La Mafia, a Barcellona, non muore mai. La cupola della provincia messinese rimane lì, in zona Longano. Una organizzazione criminale radicata nel territorio, con propaggini che si estendono ad altre province, come Palermo e Catania, dove il crimine è firmato Cosa Nostra.
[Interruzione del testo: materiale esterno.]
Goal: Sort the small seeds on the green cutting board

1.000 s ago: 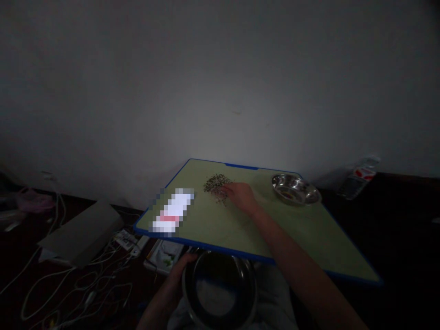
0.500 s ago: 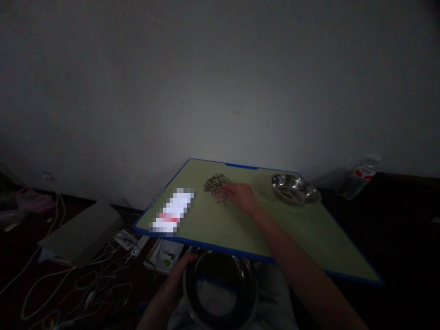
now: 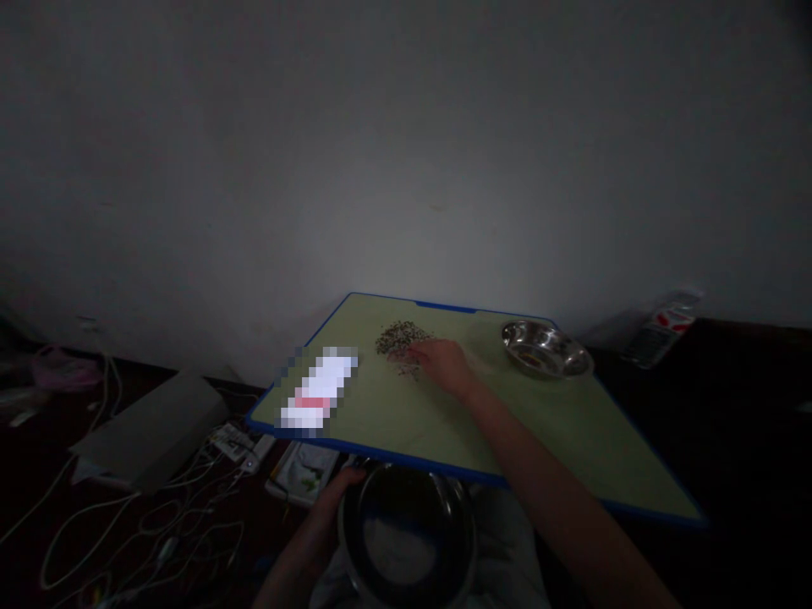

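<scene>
In the dim light, my right hand (image 3: 444, 365) reaches over the folding table (image 3: 381, 419), its fingertips pressed together at the near right side of a pile of small dark and pale grains (image 3: 403, 338). Whatever lies between those fingers is too small to make out. Below the table's front edge, my left hand (image 3: 342, 486) grips the left rim of a round metal bowl (image 3: 409, 541) resting on my lap. The bowl's inside is dark, with a pale patch at the bottom. A second, shiny steel bowl (image 3: 546, 351) stands on the table right of my right hand, with something small in it.
A lit, blurred-out phone (image 3: 320, 391) lies at the table's left. Tangled cables (image 3: 168, 529), a power strip (image 3: 257, 452) and a grey box (image 3: 152, 431) are on the floor to the left. A bag with a red mark (image 3: 663, 330) leans by the wall at right.
My right fingers have shifted very slightly left at the pile's edge. My left hand and both bowls have stayed put.
</scene>
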`<state>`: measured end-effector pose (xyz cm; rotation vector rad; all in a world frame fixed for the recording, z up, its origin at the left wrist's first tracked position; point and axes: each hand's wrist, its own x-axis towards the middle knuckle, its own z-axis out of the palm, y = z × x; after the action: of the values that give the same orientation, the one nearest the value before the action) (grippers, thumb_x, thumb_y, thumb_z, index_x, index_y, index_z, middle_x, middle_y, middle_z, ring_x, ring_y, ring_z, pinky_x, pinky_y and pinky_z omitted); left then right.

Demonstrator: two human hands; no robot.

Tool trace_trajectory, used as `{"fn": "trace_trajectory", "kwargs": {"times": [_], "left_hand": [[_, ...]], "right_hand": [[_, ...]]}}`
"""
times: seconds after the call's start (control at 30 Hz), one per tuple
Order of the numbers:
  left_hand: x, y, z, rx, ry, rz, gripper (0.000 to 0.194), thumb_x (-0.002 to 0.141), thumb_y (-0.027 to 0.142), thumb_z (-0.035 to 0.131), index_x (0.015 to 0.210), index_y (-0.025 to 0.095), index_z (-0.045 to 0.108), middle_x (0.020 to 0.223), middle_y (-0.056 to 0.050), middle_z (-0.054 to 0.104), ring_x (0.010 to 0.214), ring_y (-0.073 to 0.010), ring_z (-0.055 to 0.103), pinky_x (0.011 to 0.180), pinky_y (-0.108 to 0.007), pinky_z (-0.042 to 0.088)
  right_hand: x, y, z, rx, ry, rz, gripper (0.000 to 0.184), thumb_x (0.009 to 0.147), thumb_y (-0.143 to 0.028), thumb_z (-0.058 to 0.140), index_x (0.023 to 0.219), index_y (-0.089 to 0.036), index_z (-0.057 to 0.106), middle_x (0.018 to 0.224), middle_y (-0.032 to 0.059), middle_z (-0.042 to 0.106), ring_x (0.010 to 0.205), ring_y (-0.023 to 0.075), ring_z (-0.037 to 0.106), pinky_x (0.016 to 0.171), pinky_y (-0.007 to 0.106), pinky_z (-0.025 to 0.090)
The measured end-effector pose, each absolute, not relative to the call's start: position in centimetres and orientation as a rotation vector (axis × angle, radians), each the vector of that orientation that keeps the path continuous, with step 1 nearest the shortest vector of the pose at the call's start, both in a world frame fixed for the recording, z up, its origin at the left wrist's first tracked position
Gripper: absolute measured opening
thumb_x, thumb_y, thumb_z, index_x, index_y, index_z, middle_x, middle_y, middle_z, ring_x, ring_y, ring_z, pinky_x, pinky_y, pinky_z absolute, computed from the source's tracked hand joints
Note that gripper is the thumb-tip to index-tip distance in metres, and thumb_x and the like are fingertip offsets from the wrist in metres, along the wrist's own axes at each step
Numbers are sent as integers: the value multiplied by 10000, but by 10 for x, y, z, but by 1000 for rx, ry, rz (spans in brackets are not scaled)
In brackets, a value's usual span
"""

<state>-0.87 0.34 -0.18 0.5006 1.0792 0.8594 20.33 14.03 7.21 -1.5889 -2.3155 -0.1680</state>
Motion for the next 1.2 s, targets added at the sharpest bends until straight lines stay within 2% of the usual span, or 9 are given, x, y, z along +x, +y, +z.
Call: {"fn": "trace_trajectory", "kwargs": {"times": [0.13,0.6,0.8,0.93,1.1,1.2], "left_hand": [[-8,3,-1,496,1091,839,167,622,306,634,637,154,700,583,-38,719,717,-282,655,693,-357,456],[-8,3,0,481,1105,861,123,632,261,623,637,151,678,576,-23,709,602,-206,634,658,-307,449],[-4,4,4,463,1084,849,136,648,251,606,591,142,663,533,-16,693,545,-169,609,620,-272,434],[-3,3,6,456,1107,846,165,656,269,595,559,148,654,505,-4,684,500,-158,592,589,-267,426],[-3,1,11,448,1090,849,195,678,272,558,586,138,666,526,-18,702,531,-167,611,612,-271,440],[-3,0,12,435,1082,848,213,690,258,539,563,137,658,511,-19,697,512,-157,602,590,-262,434]], "right_hand": [[204,142,71,-1614,-2280,-187,334,895,-340,367,1044,-249,651,1029,45,668,902,188,619,780,266,429],[204,145,69,-1530,-2315,-154,326,894,-310,367,1034,-228,650,1021,54,669,921,193,611,786,278,432],[201,145,69,-1471,-2364,-118,308,863,-243,409,1079,-254,629,1048,38,659,943,182,599,806,272,426],[200,142,71,-1390,-2415,-98,359,830,-164,428,1127,-275,595,1090,16,642,981,178,586,835,279,421],[200,140,69,-1355,-2438,-88,479,732,-54,449,1159,-226,580,1118,21,629,1008,181,576,877,280,404],[202,140,66,-1348,-2430,-66,451,735,-71,447,1129,-222,603,1111,23,632,1010,176,577,878,276,406]]}}
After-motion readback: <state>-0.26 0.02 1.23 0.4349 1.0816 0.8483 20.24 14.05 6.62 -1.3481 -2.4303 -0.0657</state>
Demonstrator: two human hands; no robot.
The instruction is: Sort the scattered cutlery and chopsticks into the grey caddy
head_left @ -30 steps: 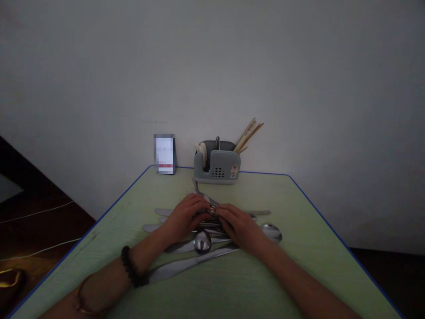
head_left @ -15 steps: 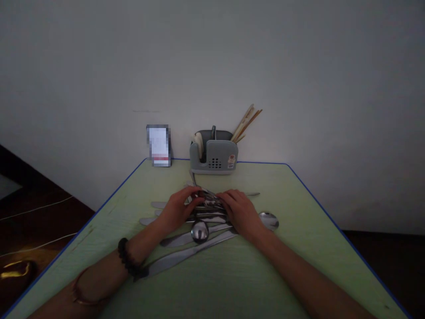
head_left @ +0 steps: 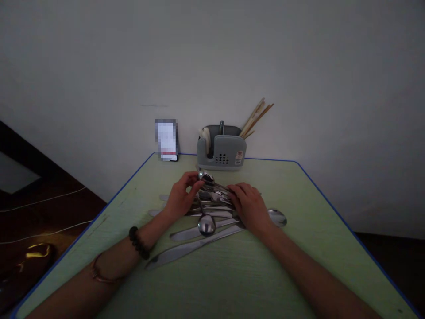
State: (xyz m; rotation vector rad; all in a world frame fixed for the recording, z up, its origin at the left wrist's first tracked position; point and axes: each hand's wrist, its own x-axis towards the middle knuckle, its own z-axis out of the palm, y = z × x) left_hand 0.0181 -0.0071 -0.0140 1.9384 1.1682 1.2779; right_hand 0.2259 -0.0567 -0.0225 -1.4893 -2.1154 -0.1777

È quanto viene fuori dalle dichiarazioni del vice presidente della Commissione parlamentare antimafia, Claudio Fava, ieri a Messina, al vertice in Prefettura iniziato alle 15 e conclusosi in tarda serata. C’erano i magistrati della DDA, c’era il procuratore capo Guido Lo Forte, c’erano le massime autorità impegnate nella lotta alla criminalità. Si è parlato di appalti pubblici, che danno il grosso del guadagno alla mafia; del controllo esercitato dalle cosche sui lavori, che si aggiudicano con metodi mafiosi. Si è parlato anche del business dei rifiuti; della nuova lettura di un omicidio eccellente, quello del giornalista Beppe Alfano, sul quale il boss pentito Carmelo D’amico ha svelato inediti retroscena che scagionerebbero l’uomo condannato per quel delitto.
“Tra tutti, c’è un elemento che inquieta – ha detto Fava – è la crescita di una borghesia mafiosa, cioè di mafiosi che fanno gli imprenditori”. Dal vertice è venuta fuori la preoccupante ripresa dei clan nebroidei: Tortorici, Mistretta, nonostante operazioni che ne hanno decapitato le cosche, si riaffacciano sulla scena del crimine. Si ricompongono, con personaggi emergenti, magari figli della vecchia cupola che utilizzano nuovi metodi.
Un ruolo gregario, invece, quello del crimine messinese. La città punta sulla droga, le estorsioni, l’usura, ma l’allarme è dato principalmente dalla presenza di affiliati a gruppi criminali tra il personale di aziende addette ai servizi pubblici. Un territorio controllato anche quello messinese, dunque. Il procuratore capo, Lo Forte, si è soffermato su quello che ritiene essere l’elemento di maggiore contrasto nella lotta alla mafiosi: il sequestro e la successiva confisca dei patrimoni mafiosi. Un dato a sostegno: solo negli ultimi anni, sul territorio messinese, circa due miliardi di euro sono stati sottratti alla gestione criminale. Solo così si può frenare l’avanzata dei “mafiosi che fanno gli imprenditori”.
Certo, ieri all’incontro con l’antimafia non si poteva ignorare quella che rimane una piaga nella lotta ai clan: la carenza di organico dei magistrati. Ne hanno parlato due magistrati, il sostituto procuratore di Barcellona, Francesco Massara, e il procuratore capo di Patti, Rosa Raffa. Oggi la commissione farà tappa nella capitale della Mafia: Barcellona.